Send back all the data below, exactly as given.

* _Dataset content_
-------------------------

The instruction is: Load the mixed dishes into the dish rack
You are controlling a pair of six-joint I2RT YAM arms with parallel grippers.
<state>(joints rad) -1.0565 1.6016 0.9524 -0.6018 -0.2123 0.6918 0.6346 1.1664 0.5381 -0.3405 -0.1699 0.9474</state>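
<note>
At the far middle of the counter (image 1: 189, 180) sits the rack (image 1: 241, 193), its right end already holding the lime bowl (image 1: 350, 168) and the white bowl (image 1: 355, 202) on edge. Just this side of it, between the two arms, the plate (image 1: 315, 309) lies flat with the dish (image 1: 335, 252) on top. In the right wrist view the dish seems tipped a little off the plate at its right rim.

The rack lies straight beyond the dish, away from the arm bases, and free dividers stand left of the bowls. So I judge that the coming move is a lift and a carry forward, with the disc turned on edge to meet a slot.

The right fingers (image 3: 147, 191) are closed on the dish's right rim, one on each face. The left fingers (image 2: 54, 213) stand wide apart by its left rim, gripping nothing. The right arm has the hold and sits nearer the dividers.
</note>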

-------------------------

* _Task solution_
The instruction is: Load the mixed dishes into the dish rack
You are controlling a pair of six-joint I2RT YAM arms with parallel grippers.
<state>(joints rad) -1.0565 1.6016 0.9524 -0.6018 -0.2123 0.6918 0.6346 1.1664 0.5381 -0.3405 -0.1699 0.9474</state>
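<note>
At the far middle of the counter (image 1: 189, 180) sits the rack (image 1: 241, 193), its right end already holding the lime bowl (image 1: 350, 168) and the white bowl (image 1: 355, 202) on edge. Just this side of it, between the two arms, the plate (image 1: 315, 309) lies flat with the dish (image 1: 335, 252) on top. In the right wrist view the dish seems tipped a little off the plate at its right rim.

The rack lies straight beyond the dish, away from the arm bases, and free dividers stand left of the bowls. So I judge that the coming move is a lift and a carry forward, with the disc turned on edge to meet a slot.

The right fingers (image 3: 147, 191) are closed on the dish's right rim, one on each face. The left fingers (image 2: 54, 213) stand wide apart by its left rim, gripping nothing. The right arm has the hold and sits nearer the dividers.
</note>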

The work on this exercise is done.